Mathias Schober: Auszeichnung unserer Arbeit

Auch die Knappenschmiede muss sich aktuell erneut in ungewohnten Umständen zurechtfinden. Der Sportliche Leiter Mathias Schober erklärt im Interview, wie der S04-Nachwuchs die Situation meistert, wieso das Jahr 2020 kein verlorenes ist, und welche Rolle die Knappenschmiede in der Zukunft spielen wird.

Hat die erneute Unterbrechung des Spielbetriebs der U8 bis U19 auch Auswirkungen auf deine Arbeit als Sportlicher Leiter der Knappenschmiede?
Ich merke die Einschränkungen vor allem am Wochenende. Da kein Spielbetrieb und auch kein Training stattfinden, kann ich die Spiele unserer Nachwuchsteams am Wochenende nicht mehr anschauen. Normalerweise bin ich regelmäßig samstags und sonntags bei den Partien dabei. Im Moment behelfe ich mir mit Videoaufnahmen von alten Spielen und gucke mir so die Spieler an.

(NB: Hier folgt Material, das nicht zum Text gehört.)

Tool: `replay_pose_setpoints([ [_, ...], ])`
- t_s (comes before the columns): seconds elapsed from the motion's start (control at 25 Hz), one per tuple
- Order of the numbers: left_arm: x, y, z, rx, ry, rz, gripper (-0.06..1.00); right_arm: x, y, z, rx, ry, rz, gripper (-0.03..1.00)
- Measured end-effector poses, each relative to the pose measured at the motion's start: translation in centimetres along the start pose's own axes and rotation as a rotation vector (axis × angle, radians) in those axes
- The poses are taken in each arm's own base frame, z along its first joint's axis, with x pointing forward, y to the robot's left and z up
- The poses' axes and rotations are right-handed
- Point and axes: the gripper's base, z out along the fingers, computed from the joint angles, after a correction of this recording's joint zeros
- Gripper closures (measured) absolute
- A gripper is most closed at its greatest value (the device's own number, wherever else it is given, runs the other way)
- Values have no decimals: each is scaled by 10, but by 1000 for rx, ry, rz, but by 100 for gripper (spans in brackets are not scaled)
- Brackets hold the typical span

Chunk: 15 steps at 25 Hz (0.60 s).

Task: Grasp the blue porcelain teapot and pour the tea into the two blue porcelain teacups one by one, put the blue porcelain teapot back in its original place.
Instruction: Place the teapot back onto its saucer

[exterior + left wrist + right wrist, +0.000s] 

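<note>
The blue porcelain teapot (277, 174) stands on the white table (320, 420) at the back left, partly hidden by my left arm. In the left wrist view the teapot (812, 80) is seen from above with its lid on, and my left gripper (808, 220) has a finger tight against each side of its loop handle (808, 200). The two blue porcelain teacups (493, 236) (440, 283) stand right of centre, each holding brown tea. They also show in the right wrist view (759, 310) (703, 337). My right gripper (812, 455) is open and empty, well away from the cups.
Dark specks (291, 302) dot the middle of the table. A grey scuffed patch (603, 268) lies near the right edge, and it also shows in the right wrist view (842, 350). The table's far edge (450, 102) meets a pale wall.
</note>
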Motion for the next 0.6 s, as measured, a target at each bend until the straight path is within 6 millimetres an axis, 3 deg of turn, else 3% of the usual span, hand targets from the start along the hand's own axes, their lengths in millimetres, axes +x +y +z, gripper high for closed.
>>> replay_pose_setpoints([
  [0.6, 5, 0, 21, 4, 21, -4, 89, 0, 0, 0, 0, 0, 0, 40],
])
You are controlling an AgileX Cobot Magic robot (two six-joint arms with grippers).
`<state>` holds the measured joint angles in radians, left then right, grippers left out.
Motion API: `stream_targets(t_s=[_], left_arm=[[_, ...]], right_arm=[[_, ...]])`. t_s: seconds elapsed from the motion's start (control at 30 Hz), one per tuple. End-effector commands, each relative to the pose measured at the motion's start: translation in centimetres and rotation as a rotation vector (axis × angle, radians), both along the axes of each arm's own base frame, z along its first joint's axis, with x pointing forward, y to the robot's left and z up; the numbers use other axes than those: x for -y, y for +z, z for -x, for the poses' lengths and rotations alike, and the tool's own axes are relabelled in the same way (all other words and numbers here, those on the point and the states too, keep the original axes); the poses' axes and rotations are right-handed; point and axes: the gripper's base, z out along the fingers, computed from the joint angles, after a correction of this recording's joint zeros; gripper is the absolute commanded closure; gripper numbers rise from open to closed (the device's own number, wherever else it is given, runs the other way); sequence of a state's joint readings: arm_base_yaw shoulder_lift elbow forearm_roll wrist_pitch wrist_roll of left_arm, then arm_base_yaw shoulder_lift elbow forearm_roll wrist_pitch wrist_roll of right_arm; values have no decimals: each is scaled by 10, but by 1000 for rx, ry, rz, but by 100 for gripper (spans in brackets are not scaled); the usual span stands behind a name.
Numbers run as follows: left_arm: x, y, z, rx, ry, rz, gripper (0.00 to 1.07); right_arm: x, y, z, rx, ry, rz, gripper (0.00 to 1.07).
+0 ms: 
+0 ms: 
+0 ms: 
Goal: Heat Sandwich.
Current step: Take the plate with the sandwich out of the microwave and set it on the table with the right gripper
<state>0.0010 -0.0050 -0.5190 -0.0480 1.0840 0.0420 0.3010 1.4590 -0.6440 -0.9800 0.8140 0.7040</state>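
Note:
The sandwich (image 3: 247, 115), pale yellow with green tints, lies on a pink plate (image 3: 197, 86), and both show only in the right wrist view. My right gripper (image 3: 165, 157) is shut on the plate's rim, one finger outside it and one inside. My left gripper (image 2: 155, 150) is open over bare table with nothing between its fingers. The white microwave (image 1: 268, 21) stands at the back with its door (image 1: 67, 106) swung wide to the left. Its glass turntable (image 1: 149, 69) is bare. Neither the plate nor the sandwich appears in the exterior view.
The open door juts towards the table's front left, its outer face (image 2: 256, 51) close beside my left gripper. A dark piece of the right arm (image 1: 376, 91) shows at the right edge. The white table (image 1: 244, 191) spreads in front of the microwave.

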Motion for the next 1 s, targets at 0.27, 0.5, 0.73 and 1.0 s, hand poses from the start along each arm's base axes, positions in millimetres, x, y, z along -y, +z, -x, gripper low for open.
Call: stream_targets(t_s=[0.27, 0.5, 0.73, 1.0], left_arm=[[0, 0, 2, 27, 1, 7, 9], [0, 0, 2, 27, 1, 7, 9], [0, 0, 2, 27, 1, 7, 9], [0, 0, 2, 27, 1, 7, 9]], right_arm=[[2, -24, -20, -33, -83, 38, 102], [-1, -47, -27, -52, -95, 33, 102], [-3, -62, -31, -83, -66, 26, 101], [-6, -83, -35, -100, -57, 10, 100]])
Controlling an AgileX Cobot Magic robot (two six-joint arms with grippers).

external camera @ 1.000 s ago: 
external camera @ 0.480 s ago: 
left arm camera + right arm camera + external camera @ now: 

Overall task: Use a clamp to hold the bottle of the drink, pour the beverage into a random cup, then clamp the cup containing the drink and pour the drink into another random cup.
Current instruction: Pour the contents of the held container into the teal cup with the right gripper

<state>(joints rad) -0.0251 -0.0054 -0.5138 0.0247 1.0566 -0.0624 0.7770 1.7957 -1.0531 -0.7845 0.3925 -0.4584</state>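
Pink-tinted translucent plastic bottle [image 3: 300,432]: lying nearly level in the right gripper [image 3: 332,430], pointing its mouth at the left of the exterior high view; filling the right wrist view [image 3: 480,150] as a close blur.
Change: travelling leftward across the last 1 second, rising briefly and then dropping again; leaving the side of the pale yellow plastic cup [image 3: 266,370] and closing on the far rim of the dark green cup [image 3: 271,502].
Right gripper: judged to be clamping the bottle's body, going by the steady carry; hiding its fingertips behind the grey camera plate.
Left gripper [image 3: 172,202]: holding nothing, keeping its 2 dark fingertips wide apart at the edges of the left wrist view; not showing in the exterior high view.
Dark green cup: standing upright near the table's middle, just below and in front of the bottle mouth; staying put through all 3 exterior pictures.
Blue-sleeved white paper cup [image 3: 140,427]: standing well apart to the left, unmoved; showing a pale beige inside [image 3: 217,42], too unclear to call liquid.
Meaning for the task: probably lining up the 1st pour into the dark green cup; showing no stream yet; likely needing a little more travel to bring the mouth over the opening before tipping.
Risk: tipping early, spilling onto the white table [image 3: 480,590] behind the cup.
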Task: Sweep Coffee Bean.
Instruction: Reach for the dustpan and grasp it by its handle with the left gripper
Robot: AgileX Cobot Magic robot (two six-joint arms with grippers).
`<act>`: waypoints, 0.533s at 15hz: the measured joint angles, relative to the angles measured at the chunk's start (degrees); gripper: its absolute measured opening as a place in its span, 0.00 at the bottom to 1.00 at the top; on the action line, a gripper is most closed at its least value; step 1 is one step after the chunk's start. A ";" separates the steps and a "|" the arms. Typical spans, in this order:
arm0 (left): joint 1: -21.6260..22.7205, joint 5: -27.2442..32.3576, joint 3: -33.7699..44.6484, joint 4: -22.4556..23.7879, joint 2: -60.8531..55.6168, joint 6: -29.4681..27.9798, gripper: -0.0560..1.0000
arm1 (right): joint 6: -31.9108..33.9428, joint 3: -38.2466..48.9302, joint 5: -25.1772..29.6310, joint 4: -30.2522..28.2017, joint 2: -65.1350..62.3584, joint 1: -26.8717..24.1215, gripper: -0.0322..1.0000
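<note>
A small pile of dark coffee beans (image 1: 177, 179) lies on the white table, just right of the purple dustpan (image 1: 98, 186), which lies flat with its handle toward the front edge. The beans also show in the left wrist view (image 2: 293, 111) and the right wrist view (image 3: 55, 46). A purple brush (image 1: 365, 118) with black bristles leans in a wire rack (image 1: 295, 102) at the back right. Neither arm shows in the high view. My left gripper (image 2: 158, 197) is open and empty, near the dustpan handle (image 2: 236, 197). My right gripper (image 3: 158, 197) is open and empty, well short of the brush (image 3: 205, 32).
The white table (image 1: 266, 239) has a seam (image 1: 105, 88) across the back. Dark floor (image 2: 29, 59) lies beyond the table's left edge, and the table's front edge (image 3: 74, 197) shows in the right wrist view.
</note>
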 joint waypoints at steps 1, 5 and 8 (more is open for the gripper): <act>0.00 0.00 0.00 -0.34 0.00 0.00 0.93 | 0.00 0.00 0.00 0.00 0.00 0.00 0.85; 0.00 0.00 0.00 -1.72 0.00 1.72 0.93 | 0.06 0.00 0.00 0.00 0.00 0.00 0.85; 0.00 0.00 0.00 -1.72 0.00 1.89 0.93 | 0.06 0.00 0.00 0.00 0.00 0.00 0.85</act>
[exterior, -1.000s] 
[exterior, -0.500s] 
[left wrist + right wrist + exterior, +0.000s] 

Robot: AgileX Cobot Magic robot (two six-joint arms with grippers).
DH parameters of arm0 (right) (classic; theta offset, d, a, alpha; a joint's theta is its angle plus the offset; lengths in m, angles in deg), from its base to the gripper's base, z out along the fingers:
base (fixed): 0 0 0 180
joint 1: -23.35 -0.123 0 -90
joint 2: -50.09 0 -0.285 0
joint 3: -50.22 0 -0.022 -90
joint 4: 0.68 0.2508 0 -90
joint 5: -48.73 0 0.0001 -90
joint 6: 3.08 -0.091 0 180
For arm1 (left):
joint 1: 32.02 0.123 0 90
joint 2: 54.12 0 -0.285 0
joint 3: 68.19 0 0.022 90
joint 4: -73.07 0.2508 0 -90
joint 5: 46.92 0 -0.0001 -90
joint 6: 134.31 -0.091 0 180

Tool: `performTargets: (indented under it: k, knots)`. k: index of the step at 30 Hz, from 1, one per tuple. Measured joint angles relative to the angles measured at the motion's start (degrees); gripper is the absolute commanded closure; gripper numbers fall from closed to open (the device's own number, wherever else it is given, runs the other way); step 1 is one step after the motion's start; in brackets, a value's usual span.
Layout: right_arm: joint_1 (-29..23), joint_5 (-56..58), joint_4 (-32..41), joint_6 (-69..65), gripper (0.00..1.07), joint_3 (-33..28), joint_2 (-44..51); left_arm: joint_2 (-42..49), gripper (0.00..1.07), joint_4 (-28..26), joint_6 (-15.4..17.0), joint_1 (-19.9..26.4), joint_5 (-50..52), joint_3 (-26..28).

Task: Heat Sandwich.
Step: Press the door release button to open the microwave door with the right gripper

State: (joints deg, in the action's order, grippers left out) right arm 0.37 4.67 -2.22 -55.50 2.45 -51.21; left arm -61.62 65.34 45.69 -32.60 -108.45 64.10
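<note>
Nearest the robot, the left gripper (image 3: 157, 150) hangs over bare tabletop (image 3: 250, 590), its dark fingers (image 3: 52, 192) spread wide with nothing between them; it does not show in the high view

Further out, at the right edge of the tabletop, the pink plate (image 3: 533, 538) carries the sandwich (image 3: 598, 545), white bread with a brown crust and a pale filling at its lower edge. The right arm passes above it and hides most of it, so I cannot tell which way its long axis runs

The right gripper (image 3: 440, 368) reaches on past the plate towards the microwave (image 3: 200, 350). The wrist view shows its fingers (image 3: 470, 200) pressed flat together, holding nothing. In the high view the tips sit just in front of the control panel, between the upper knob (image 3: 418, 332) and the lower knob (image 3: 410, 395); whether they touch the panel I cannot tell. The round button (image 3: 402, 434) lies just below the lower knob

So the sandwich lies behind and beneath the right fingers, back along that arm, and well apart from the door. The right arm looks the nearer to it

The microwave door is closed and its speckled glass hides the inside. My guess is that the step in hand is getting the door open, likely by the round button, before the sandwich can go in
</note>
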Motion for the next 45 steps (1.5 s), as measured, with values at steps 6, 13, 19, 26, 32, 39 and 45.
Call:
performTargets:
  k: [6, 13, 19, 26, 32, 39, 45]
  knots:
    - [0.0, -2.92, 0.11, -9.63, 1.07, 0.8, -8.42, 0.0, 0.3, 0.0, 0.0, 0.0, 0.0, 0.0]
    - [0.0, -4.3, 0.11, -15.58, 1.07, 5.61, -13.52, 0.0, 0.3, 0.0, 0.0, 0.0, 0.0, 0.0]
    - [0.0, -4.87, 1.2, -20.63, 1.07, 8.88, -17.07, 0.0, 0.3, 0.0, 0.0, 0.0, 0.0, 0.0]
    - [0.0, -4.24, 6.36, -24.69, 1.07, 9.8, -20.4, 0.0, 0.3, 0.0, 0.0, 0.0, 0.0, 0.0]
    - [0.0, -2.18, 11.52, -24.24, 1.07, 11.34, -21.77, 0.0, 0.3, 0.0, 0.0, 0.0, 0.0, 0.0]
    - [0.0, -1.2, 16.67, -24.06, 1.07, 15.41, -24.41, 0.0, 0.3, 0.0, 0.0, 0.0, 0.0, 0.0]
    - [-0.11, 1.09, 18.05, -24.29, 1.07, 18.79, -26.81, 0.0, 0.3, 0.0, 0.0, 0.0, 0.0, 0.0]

Wie gehst du in dieser Situation die Planung für die nächste Saison an? Welche Aufgaben stehen im Vordergrund?
Aktuell beschäftige ich mich vorrangig mit der Kaderplanung. Dazu gehören Perspektiv- und Übernahmegesprächen mit den aktuellen Spielern, sowie die Planung möglicher Neuverpflichtungen. Vor allem bei den älteren Jahrgängen ist das nicht schwer, da ich die Spieler schon länger kenne und sie bereits über einen längeren Zeitraum beobachte. Im Grundlagenbereich ist es nicht ganz so einfach. Oft fehlt es hier an Videomaterial der Jungs, was es mir schwer macht, die Talente einzuschätzen. Hier wäre es gut, wenn ich die Spiele oder das Training live beobachten könnte.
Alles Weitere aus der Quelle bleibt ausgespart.